### [TASK BRIEF]
The range starts at the line containing "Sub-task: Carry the" and ends at the last line of the records below. Reproduce those lines exactly.

--------------------------------

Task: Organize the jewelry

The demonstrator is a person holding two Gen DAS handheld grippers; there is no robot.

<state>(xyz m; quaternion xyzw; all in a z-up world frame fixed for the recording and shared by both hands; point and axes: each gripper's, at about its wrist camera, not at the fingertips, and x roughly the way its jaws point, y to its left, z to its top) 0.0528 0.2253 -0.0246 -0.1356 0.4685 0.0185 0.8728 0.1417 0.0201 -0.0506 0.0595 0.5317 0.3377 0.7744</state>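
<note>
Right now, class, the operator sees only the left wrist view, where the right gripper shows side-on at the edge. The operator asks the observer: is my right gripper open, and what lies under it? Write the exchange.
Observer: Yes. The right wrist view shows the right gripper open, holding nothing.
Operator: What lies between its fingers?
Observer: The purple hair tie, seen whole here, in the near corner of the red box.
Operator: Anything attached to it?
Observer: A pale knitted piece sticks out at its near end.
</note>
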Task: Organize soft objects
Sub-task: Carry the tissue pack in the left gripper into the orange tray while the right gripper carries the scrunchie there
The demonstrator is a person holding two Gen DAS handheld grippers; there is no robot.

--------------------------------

### [ANSWER AREA]
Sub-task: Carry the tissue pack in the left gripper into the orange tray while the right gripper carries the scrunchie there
The demonstrator is a person holding two Gen DAS handheld grippers; there is no robot.

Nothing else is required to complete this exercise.